Confessional – Taylor.

"If BRIDGETTE hadn't been so careless, we would've won!" Taylor exclaimed as she wrote BRIDGETTE on a piece of paper. "Get DUNKED ON!"


"Here's how we do eliminations," Chris said. "We use the marshmallow system here. When I call your name, come get one." Most of the colored marshmallows were either blue or green. "The marshmallows are color-coded to show how many votes you got because drama ain't no laughing matter. White means no votes against you, and the recipients are Crimson , Geoff, Leshawna, Zoey, Ennui, Jasmine, Bridgette, Taylor, Jen, Noah, and Shawn."

Next, Chris pointed to the three blue marshmallows on the plate. "Blue means you received only one vote against you. Sky, Sam, and Harold, I believe these are yours." The three of them obediently got their marshmallows.

Next, Chris pointed to the three green marshmallows. "Green means you got more than one vote, but are still safe. I guess today we decided to massively overcompensate for not having any last time. Or most of the time in general, really. Anywho, Taylor, Jasmine, and Ennui, come and get 'em."

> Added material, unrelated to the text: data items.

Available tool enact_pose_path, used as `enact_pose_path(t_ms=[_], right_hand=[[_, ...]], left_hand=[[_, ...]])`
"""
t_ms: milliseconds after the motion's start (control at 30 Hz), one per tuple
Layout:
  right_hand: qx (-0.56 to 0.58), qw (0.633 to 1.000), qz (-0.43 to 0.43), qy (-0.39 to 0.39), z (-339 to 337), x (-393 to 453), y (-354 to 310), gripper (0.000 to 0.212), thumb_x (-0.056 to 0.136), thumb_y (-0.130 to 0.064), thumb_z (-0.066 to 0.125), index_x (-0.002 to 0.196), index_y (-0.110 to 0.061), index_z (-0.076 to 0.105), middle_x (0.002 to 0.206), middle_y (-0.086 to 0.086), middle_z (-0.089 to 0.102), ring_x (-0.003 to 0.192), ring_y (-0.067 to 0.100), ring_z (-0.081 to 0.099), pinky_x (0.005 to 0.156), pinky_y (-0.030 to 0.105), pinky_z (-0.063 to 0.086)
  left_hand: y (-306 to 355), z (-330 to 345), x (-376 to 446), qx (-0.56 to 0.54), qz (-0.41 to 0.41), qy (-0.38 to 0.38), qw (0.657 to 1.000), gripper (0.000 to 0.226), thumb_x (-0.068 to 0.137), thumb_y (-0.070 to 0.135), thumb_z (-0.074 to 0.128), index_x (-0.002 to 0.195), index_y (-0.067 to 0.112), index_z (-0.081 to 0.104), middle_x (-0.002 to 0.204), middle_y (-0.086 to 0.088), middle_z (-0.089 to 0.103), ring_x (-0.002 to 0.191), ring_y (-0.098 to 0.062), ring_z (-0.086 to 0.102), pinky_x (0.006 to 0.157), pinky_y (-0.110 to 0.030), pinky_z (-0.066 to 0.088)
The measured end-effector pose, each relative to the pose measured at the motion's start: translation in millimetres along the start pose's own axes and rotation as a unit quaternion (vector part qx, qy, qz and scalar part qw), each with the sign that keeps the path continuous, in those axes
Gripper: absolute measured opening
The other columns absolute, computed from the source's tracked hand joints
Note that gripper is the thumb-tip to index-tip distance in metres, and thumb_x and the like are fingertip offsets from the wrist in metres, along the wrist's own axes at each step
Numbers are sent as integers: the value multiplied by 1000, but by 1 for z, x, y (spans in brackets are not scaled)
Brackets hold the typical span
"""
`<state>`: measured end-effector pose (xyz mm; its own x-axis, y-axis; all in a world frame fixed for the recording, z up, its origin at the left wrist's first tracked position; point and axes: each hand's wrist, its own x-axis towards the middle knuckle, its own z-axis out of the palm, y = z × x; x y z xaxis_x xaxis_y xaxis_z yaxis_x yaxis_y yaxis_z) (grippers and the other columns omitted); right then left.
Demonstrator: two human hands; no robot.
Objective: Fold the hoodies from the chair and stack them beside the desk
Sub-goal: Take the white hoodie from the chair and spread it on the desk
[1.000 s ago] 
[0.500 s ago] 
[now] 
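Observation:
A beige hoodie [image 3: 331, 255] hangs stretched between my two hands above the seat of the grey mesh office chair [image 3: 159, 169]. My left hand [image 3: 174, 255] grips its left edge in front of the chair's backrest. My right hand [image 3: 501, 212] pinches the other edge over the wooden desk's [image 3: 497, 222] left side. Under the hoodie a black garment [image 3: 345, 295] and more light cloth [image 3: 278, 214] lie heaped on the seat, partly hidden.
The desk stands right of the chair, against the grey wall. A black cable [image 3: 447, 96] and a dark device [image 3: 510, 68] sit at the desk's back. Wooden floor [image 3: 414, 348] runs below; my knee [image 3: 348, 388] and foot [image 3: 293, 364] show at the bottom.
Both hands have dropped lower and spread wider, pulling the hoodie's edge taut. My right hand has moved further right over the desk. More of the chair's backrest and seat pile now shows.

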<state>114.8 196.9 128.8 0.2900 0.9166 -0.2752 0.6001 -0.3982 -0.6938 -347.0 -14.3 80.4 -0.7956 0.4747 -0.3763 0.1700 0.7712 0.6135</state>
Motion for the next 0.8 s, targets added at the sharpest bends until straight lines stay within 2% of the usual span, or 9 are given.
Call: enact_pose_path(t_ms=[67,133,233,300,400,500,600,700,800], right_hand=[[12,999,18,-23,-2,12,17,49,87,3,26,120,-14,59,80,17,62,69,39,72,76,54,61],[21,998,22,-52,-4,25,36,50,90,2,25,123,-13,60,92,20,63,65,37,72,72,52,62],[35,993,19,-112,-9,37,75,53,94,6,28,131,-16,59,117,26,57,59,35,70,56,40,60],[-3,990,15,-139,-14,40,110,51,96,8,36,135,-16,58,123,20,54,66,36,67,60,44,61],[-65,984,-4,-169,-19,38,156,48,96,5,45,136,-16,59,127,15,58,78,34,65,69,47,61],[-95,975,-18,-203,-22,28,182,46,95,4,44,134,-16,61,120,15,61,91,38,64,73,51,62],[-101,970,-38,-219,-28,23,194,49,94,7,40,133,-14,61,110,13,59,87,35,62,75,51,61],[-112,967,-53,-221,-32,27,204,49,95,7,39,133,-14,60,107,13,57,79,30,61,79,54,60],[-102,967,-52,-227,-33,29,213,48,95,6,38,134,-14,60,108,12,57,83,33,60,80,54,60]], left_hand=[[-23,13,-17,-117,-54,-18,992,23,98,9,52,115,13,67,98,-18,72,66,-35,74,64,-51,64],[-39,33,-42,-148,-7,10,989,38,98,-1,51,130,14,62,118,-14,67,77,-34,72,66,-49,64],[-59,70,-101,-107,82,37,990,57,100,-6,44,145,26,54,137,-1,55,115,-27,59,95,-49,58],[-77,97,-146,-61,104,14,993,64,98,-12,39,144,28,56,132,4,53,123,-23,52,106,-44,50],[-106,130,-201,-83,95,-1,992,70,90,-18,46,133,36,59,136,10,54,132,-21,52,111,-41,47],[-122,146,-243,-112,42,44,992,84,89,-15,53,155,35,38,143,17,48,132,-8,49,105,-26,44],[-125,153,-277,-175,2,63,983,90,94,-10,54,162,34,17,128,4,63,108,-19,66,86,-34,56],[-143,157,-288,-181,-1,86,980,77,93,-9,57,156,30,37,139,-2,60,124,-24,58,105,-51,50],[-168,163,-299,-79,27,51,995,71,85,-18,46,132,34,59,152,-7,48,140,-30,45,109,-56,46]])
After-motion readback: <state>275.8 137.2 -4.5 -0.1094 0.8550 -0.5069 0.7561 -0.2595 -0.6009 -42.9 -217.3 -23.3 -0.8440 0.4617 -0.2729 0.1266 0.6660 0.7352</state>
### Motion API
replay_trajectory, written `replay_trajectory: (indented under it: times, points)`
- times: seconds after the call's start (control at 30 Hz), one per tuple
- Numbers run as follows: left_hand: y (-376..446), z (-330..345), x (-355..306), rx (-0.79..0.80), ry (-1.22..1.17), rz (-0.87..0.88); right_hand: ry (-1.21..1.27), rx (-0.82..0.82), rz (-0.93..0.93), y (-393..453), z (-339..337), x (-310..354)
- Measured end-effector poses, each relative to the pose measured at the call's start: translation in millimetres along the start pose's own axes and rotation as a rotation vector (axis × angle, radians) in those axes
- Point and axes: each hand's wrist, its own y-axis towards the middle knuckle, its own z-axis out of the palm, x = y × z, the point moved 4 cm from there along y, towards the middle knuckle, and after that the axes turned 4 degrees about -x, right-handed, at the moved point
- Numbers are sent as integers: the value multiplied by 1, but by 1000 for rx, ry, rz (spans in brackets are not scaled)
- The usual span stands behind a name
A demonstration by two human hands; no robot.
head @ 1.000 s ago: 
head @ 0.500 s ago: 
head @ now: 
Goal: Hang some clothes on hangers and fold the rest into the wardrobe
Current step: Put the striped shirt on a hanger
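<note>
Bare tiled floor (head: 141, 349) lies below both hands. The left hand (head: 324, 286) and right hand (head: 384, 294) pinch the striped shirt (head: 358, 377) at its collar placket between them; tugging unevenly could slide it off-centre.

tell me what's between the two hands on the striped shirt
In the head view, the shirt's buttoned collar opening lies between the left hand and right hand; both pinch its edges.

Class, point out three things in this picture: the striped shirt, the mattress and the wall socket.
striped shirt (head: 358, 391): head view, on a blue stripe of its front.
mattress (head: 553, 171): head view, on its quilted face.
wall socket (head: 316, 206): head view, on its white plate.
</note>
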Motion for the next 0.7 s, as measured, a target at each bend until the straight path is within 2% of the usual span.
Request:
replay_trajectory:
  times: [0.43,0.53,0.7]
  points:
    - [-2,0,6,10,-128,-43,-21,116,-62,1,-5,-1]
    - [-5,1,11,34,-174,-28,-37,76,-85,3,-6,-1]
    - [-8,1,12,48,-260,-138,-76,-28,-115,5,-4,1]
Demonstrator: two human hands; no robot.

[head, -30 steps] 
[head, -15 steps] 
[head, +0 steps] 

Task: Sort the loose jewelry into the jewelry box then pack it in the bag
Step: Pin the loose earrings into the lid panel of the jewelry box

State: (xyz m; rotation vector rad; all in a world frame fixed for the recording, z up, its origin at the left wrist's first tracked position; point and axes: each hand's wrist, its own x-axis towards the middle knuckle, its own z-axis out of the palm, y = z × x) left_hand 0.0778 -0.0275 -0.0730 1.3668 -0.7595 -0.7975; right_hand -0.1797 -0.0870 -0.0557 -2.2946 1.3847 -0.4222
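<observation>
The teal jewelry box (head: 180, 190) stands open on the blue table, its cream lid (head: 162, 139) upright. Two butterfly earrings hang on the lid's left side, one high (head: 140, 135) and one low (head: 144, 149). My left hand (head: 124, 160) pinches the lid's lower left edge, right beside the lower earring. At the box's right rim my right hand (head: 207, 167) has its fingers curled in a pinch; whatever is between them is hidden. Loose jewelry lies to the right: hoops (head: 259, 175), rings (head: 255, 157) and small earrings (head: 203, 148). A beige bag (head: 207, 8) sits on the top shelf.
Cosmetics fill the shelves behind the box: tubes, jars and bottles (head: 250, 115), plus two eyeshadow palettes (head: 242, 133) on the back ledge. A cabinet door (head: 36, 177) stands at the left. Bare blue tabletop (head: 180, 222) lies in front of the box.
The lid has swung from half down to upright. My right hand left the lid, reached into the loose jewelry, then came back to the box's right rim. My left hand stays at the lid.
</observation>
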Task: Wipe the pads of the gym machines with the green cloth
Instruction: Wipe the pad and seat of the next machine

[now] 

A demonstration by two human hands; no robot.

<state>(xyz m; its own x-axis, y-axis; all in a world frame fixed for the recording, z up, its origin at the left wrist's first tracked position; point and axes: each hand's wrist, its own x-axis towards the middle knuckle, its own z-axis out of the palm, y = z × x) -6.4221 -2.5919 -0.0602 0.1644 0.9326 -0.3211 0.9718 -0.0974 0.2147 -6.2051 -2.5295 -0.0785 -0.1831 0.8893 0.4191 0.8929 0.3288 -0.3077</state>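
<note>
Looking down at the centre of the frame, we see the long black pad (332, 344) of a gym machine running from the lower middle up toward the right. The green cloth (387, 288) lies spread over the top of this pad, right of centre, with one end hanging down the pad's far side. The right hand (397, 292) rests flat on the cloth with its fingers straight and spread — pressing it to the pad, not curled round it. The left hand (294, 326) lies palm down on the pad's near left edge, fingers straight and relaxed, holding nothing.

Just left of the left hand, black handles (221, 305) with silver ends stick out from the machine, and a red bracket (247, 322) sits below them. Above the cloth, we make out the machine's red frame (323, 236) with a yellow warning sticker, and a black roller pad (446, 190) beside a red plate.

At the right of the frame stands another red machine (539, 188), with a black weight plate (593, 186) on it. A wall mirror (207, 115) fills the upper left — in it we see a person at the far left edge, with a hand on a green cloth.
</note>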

"...wow, we should've voted for Taylor," Shawn muttered.

Noah sighed. "Can't even strategize anymore, can ya, Wodeyar?"

Two marshmallows remained. "Orange means you're on the chopping block, and red means you got chopped. Bridgette. Crimson."

"This again?" Crimson asked monotonously.

"Again indeed. Crimson, it looks like you're not very popular. Bridgette, it looks like your popularity has just gone. It looks pretty tight, and...AND...

...

...

...

...

"Bridgette, with one vote more, you are OUT!"


Confessional – Leshawna and Harold.

"Does this mean that the deal with the Misfits is off?" Harold asked.

"I'm a little mad Taylor didn't get the boot, but I don't think anyone knew who t' vote for." Leshawna sighed. "What a week it's been!"

"I know, right?"


Confessional – Geoff.

Geoff sighed sadly. "Guess Surfer Dudes United is just...one lonely Surfer Dude now."


"Another alliance down, still quite a few more to go." Chris sat on Chef's chair in the Drama Theater. "I wonder who's next, don't you? Fifty-six down. Twenty-eight remain. Only a third of our original cast is left! Who'll get a ninety-second alphabet of fame and who'll die in a horrible doo-wop-related accident? Find out on

"Total.

"Drama!"

He leaned back in his chair too far and fell on his back. "Ow..."

"Does Chef get the show now?" Carly snarked.

"Just get me back up, will ya?"


Votes:

Crimson – Bridgette

Geoff – Crimson

Leshawna – Taylor

Zoey – Sky

Sam – Jasmine

Ennui – Bridgette

Jasmine – Sam

Bridgette – Taylor

Harold – Jasmine

Sky – Crimson

Taylor – Bridgette

Jen – Harold

Noah – Ennui

Shawn – Ennui

Results: 3-2-2-2-2-1-1-1 Bridgette-Crimson-Taylor-Jasmine-Ennui-Sky-Sam-Harold

Eliminated: Staci, Leonard, Tammy, Leshaniqua, Spud, Chet, Dakota (ii), Phil (r), Ellody, Rock, Rodney (t), Anne Maria, Mickey, Jazz (r), Max, Mary, Junior, Zeke (t), Beth, Brody, Scott, Lauren, Brady, Lorenzo, Katie, Trent, Kitty (t), Gwen, Dave (ii), Courtney, Tom, Dawn (t), Izzy (r), Jay, Lightning, Stephanie, Cameron (nj), Ryan, B, Mike (q), Duncan, Amy, Topher, Sadie, Laurie, [Owen, Carrie, Sammy, Tyler, Lindsay, Devin, Eva, MacArthur, Ella, and Beardo] (ii), Bridgette

Known active immunity idols: Josee (Crimson), Geoff (Geoff), Justin (Ella)

Future eliminations immunized against: Alejandro (8)


Bonus clip:

Chef watched the song Shawn had sung earlier with a dead-inside expression on his face. "Wow, that is annoyin'."